Болезнь Цецилии, омрачившую празднество, считали, по обычаю, дурным предзнаменованием для главы республики, и когда Метелла, уходя домой, позвала с собой мужа, жрецы пригрозили ему гневом богов, у казавна неблагоприятные ауспиции.
Суеверный диктатор нашел предзнаменования зловещими и, хотя любил Цецилию, не решился последовать за нею.
А жрецы нашептывали:
— Не лучше ли тебе развестись с нею? Может быть, эта жертва смягчит гнев богов…
Жена ждала его всю ночь и весь день. А он не приходил… Она посылала за ним рабов — ответ был один: «Занят». Наконец вошел Хризогон и вручил ей табличку.
— Наш господин повелел передать тебе разводную и просить, чтобы ты переехала в другой дом…
Она только вздохнула, и Хризогон, ожидавший слез и нареканий, пожалел ее.
— Прости, госпожа, — сказал он, — не нужно ли тебе чего-нибудь?
— Пусть перенесут меня поскорее…
Сулла справлялся каждый день об ее здоровье. Одинокая, она умирала в чужом кубикулюме, но мужа не винила: знала об обычае, молилась, а неизвестная болезнь истощала ее.

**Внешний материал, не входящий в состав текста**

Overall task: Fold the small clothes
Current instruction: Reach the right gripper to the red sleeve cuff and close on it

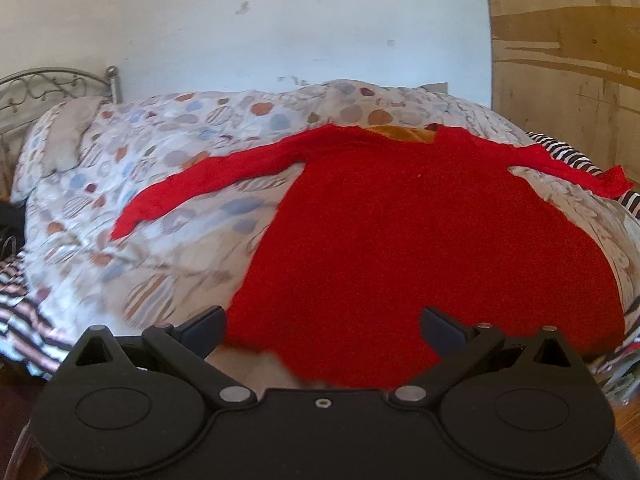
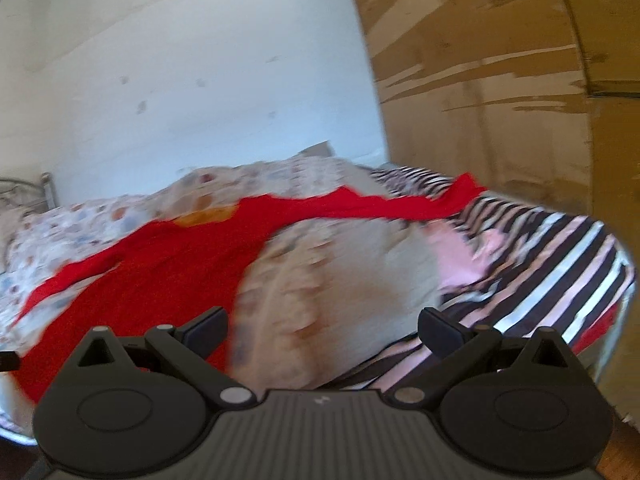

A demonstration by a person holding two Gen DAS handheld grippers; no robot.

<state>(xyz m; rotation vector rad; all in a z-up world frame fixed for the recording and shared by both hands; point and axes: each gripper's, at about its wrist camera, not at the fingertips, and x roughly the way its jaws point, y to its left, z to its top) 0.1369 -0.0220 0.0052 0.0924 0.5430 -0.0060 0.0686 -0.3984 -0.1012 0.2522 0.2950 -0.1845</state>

Чужеземцы врачи лечили ее, предлагая каждый какие-то мутные настойки, но от лекарств было хуже, и она перестала их принимать за день до кончины.
Узнав об ее смерти, Сулла заперся дома и не выходил на улицу.
Хризогон не оставлял его ни на минуту. Сидя в кресле, диктатор, казалось, спал, полузакрыв глаза.
«Сошла в Аид… сошла… О боги! Зачем вы отняли ее у меня? И где я найду другое такое сердце, Юнона, и такую же любовь, Венера?.. Все мы уйдем, как предрешено, в подземное царство, но найду ли я твою блуждающую тень, Цецилия, чтобы слиться с нею воедино?»
Хризогон смотрел на спокойное лицо господина и, недоумевая, думал:
«Жалеет ли он ее? А ведь не плачет, не вздыхает. Мысли его далеко. А может быть, он заснул? »
Вышел на цыпочках из атриума и вскоре вернулся. Остановившись у кресла, он смотрел на лицо диктатора, не решаясь нарушить его сон или размышления. Наконец сказал негромко:
— Господин, пора хоронить госпожу… Сулла очнулся.
— Пошли за Лукуллом и Помпеем, — приказал он и опять погрузился в размышления.
В атриуме было тихо, только вода булькала в клепсидре, да из сада доносились голоса сына и дочери. Вошел Лукулл.
— Ты останешься со мной, — сказал диктатор, — а Помпей займется похоронами…
— Закон твой ограничивает расходы по погребению…
— Чьи расходы? Диктатора? Автократора? Его супруги? Да ты шутишь, дорогой Люций Лициний!
И приказал вбежавшему Помпею:
— Хоронить Цецилию Метеллу, как высокопоставленную особу. Не жалеть расходов…
— Но магистраты… закон…
— Молчать! Чей закон? Мой. Объявить, что он отменяется в эти печальные дни…
Помпей поклонился и вышел.
— А мы, дорогой Люций Лициний, утопим проклятое горе в вине, заглушим его песнями и музыкой, предадимся забвению в объятиях женщин!